L’Aquila. E’ in dirittura d’arrivo la mappa dei ‘terremoti dimenticati’ dell’Appennino: comprende 716 comuni che si estendono lungo l’intera catena montuosa per mille chilometri, dalla Liguria allo stretto di Messina. In via di pubblicazione sull’International Journal of Disaster Risk Reduction, la mappa arriva a un anno dal terremoto del 24 agosto 2016 e guarda al futuro, proponendosi come uno strumento operativo che potrà aiutare a individuare le priorità di intervento tese a ridurre la vulnerabilità dei paesi che si trovano lungo l’Appennino. “Abbiamo sviluppato l’ipotesi di lavoro che la vulnerabilità dei centri abitati storici cresca al crescere del tempo trascorso dall’ultimo scuotimento significativo, come risultato ultimo dell’invecchiamento del patrimonio abitativo e di una sorta di ‘smemorizzazione’ nella popolazione”, ha detto all’ANSA il sismologo Gianluca Valensise, dell’Istituto Nazionale di Geofisica e Vulcanolgia (Ingv) e del Centro euro-mediterraneo di documentazione Eventi Estremi e Disastri (Eedis), autore della ricerca con Gabriele Tarabusi e Graziano Ferrari, dell’Ingv, ed Emanuela Guidoboni, dell’Eedis. A ispirare la ricerca è stata la forte differenza nel modo in cui Amatrice e Norcia hanno risposto al terremoto del 24 agosto 2016.
“Le due località – ha spiegato Valensise – sorgono quasi alla stessa distanza dalla faglia che ha generato quel terremoto” e “il livello di scuotimento è stato confrontabile, in effetti appena più severo ad Amatrice”. Tuttavia ad Amatrice la scossa di magnitudo 6,0 del 24 agosto ha devastato il paese, con danni equivalenti al X-XI grado della scala Mercalli, mentre a Norcia si sono registrati danni pari al VI grado Mercalli. Analoghe le conseguenze della scossa del 30 ottobre 2016, con danni equivalenti all’XI grado per Amatrice e all’VIII-IX grado per Norcia. “La differenza – ha rilevato – è quella tra un centro abitato praticamente scomparso dalla carta geografica, Amatrice, causando oltre 220 vittime, e Norcia che, seppure lentamente, sta tornando alla normalità, con zero vittime”. All’origine di questa enorme differenza c’è, secondo gli autori della ricerca, l'”elevatissima vulnerabilità del costruito ad Amatrice, cui si contrappone una vulnerabilità molto bassa per gli edifici di Norcia, inclusi quelli storici”. L’analisi della storia dei terremoti nei due centri ha portato a concludere che “che ciò che ha salvato Norcia è stata una ‘familiarità’ con i forti scuotimenti”, ossia con sismi che possono generare danni dell’VIII grado Mercalli e oltre, che impongono la ricostruzione totale o parziale degli edifici.

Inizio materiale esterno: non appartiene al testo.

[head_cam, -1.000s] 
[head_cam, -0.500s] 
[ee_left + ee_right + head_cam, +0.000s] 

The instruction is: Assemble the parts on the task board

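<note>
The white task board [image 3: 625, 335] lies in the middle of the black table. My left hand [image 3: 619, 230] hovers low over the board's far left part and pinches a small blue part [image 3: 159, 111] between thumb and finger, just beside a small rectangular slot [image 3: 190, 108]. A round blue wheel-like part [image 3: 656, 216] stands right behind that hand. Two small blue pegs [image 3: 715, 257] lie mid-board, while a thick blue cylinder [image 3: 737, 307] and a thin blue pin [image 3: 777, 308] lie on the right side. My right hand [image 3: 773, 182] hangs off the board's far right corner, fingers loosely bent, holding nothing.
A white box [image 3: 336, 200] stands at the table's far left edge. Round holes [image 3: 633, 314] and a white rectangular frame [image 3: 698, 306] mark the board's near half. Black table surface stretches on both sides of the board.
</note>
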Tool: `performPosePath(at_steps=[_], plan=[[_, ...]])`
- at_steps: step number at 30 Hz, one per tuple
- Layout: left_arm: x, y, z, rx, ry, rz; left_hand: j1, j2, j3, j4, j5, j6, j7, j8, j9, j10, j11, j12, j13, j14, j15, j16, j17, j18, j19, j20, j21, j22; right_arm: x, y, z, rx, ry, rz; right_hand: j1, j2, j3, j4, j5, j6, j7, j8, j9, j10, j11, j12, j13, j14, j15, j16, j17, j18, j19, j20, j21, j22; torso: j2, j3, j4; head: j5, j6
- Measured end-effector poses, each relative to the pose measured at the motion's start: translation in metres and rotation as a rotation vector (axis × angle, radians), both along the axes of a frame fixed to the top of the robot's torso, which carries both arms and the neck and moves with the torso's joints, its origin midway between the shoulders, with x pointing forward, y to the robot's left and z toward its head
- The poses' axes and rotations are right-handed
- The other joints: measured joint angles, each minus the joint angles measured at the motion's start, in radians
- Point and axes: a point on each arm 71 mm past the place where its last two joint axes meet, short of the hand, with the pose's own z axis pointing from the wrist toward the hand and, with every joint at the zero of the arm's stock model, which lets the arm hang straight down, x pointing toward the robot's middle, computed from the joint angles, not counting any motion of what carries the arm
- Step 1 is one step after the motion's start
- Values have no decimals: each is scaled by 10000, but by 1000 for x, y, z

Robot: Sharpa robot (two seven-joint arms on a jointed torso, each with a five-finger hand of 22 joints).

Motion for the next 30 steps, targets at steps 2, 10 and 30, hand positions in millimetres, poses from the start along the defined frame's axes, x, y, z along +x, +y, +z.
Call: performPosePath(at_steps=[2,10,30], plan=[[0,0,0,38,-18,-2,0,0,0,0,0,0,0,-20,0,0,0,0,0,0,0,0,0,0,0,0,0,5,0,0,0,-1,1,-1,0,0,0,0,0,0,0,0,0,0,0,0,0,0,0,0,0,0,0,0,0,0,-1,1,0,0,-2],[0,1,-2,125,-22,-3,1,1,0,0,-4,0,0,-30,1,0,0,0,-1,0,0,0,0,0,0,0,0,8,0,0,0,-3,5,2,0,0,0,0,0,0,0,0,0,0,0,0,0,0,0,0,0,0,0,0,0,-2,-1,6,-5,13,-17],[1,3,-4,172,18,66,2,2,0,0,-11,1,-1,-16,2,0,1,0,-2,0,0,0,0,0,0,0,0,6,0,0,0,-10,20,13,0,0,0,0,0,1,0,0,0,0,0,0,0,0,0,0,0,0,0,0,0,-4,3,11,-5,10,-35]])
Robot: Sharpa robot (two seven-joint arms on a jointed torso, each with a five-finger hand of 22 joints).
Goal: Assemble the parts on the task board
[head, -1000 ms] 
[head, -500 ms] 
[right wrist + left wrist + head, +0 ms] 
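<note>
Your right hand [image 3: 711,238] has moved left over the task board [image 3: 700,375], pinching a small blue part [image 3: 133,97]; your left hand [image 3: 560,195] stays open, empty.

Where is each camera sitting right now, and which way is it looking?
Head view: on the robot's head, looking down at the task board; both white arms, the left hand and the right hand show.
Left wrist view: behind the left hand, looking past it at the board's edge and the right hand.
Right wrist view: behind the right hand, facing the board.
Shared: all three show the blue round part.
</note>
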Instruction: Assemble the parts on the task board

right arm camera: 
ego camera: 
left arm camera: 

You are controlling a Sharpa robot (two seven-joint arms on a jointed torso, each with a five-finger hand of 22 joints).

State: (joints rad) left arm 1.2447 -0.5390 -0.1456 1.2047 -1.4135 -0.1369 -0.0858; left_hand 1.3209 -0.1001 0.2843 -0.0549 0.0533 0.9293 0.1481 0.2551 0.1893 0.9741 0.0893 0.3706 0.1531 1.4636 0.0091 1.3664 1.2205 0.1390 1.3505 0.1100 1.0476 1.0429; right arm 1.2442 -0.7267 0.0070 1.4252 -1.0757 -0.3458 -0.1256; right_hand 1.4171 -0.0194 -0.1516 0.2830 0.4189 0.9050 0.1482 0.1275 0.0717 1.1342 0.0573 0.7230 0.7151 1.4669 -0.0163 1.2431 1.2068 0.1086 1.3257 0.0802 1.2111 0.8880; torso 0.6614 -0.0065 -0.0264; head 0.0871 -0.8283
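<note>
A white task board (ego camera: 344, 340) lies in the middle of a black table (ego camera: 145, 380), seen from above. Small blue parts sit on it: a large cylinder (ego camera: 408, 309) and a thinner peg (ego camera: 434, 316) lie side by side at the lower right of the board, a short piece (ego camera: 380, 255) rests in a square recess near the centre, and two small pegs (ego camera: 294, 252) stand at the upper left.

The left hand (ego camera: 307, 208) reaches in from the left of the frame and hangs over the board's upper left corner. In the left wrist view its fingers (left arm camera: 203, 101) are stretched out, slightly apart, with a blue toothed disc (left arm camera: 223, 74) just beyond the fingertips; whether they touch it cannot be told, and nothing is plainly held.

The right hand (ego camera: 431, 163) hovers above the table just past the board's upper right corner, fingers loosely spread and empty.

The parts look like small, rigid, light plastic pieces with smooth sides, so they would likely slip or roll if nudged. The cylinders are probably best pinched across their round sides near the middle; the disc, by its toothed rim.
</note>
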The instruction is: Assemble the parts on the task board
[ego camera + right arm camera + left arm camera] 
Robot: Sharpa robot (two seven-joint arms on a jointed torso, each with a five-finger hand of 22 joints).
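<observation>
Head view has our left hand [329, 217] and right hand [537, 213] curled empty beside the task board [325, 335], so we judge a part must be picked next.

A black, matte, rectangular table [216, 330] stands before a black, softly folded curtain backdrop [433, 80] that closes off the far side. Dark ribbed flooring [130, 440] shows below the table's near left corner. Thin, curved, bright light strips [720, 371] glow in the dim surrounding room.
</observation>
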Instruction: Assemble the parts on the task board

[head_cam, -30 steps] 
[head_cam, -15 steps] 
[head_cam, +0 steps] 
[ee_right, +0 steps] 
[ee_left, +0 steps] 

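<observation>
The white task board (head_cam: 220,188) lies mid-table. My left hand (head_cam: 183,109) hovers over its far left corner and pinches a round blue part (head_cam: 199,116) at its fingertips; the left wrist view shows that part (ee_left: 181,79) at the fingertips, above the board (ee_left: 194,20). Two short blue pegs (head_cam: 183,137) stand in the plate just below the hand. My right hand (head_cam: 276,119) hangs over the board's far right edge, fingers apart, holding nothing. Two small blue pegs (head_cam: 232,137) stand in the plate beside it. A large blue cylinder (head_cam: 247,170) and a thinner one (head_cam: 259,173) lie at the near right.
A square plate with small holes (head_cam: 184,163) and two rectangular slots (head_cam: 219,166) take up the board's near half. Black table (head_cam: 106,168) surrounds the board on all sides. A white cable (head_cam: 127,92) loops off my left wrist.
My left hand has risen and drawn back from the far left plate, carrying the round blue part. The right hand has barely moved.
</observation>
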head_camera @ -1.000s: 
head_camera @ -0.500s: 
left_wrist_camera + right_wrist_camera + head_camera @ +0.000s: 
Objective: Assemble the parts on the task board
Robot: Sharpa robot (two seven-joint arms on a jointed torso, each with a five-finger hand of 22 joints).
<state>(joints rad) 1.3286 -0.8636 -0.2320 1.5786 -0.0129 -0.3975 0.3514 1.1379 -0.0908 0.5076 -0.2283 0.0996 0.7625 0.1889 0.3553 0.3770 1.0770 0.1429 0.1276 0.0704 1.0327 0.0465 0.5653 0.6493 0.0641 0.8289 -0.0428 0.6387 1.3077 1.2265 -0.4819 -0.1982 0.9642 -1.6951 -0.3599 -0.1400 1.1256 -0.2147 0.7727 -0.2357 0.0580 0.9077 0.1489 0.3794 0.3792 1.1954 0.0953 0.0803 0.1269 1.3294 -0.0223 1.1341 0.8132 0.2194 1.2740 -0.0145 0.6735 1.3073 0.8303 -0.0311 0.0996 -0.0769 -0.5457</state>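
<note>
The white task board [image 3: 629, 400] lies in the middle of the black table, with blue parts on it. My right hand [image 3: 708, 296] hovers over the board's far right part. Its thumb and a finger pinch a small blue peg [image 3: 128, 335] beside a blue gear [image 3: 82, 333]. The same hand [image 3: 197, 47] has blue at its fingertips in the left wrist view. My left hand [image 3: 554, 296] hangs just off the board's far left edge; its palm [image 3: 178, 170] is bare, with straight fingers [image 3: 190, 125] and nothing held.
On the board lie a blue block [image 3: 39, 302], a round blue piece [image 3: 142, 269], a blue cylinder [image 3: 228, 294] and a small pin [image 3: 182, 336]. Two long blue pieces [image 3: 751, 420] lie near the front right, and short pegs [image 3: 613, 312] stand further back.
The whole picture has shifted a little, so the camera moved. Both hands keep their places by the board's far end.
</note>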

Questa ‘memoria dei terremoti’ è invece mancata ad Amatrice: dopo il devastante terremoto del 1703 “Norcia ha subito diversi terremoti significativi, fino a quello del 1979, ognuno dei quali ha imposto una ricostruzione o un irrobustimento degli edifici. Questo non è avvenuto ad Amatrice, che fino al 2016 ha subito solo terremoti minori “. A questo punto i ricercatori si sono chiesti: “quante altre ‘Amatrice’ esistono in Italia?”. Una risposta preliminare è arrivata grazie a due banche dati pubbliche gestite dall’Ingv, il Database of Individual Seismogenic Sources e il Catalogo dei Forti Terremoti in Italia. Sono stati selezionati così 716 comuni che si trovano in corrispondenza delle grandi faglie capaci di generare terremoti e di ognuno di essi è stata analizzata la storia sismica, verificando la data dell’ultimo forte scuotimento subito. Per ora l’analisi ha riguardato solo la dorsale appenninica, che da sola rilascia circa il 70% dell’energia sismica in Italia, “ma in futuro – ha concluso Valensise – potrà essere estesa a tutta l’Italia”.